━━━ Given information ━━━

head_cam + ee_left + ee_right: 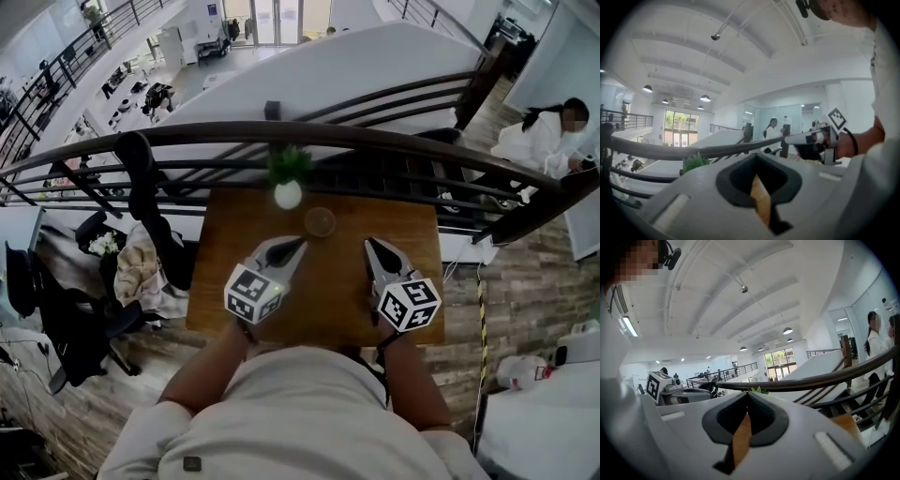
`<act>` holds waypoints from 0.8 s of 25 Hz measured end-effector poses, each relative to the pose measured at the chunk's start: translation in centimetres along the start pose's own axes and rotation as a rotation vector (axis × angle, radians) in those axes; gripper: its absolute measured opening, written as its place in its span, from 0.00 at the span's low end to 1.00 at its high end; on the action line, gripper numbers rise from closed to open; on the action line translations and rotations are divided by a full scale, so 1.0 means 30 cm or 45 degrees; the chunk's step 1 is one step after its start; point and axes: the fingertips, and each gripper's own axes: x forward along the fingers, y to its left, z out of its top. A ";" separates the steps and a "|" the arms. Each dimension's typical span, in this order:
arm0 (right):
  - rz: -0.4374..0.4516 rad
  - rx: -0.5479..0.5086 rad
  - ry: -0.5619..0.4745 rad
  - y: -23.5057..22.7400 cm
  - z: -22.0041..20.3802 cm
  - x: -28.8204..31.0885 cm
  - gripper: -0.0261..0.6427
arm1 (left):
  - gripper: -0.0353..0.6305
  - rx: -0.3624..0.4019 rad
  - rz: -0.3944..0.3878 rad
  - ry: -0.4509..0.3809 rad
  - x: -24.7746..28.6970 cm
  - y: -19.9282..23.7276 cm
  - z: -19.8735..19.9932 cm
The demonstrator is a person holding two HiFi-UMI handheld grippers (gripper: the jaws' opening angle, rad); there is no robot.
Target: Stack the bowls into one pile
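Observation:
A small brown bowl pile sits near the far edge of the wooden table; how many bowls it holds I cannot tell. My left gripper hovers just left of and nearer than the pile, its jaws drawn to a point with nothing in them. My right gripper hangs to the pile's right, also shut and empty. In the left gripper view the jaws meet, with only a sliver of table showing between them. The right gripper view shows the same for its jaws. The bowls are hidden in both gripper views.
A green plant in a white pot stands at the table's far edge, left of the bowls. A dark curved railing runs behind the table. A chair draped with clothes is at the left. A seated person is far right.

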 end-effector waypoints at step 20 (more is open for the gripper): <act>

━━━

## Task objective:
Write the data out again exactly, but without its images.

## Answer for this exercise:
head_cam + ee_left + ee_right: 
`<act>` holds waypoints from 0.8 s of 25 Hz measured end-effector poses, each relative to the pose measured at the chunk's start: translation in centimetres along the start pose's own axes and rotation as a rotation vector (axis × angle, radians) in those axes; gripper: its absolute measured opening, written as its place in its span, from 0.00 at the span's low end to 1.00 at its high end; on the action line, gripper numbers rise from closed to open; on the action line translations and rotations are divided by a full scale, so 1.0 means 30 cm or 45 degrees; the chunk's step 1 is one step after its start; point and axes: the fingertips, and each gripper's own axes: x forward along the fingers, y to its left, z out of its top. A ";" separates the steps and a "|" the arms. Each dimension's typical span, in this order:
arm0 (right):
  - rz: -0.4374..0.4516 rad
  - rx: -0.5479..0.5086 rad
  - ry: -0.5619..0.4745 rad
  - y: -23.5057..22.7400 cm
  - z: -22.0041..20.3802 cm
  - x: -28.8204..31.0885 cm
  - gripper: -0.0261..0.6427
arm1 (left):
  - gripper: -0.0353..0.6305
  - rx: -0.3624..0.4019 rad
  - rz: -0.3944..0.3878 rad
  - ry: -0.4509..0.3809 rad
  - x: -24.7746..28.6970 cm
  - y: -19.9282..23.7276 cm
  - z: -19.8735..19.9932 cm
The demonstrator is a person holding two HiFi-UMI handheld grippers (gripper: the jaws' opening angle, rad); there is no robot.
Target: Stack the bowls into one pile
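Observation:
A small brown bowl pile sits near the far edge of the wooden table; how many bowls it holds I cannot tell. My left gripper hovers just left of and nearer than the pile, its jaws drawn to a point with nothing in them. My right gripper hangs to the pile's right, also shut and empty. In the left gripper view the jaws meet, with only a sliver of table showing between them. The right gripper view shows the same for its jaws. The bowls are hidden in both gripper views.
A green plant in a white pot stands at the table's far edge, left of the bowls. A dark curved railing runs behind the table. A chair draped with clothes is at the left. A seated person is far right.
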
 end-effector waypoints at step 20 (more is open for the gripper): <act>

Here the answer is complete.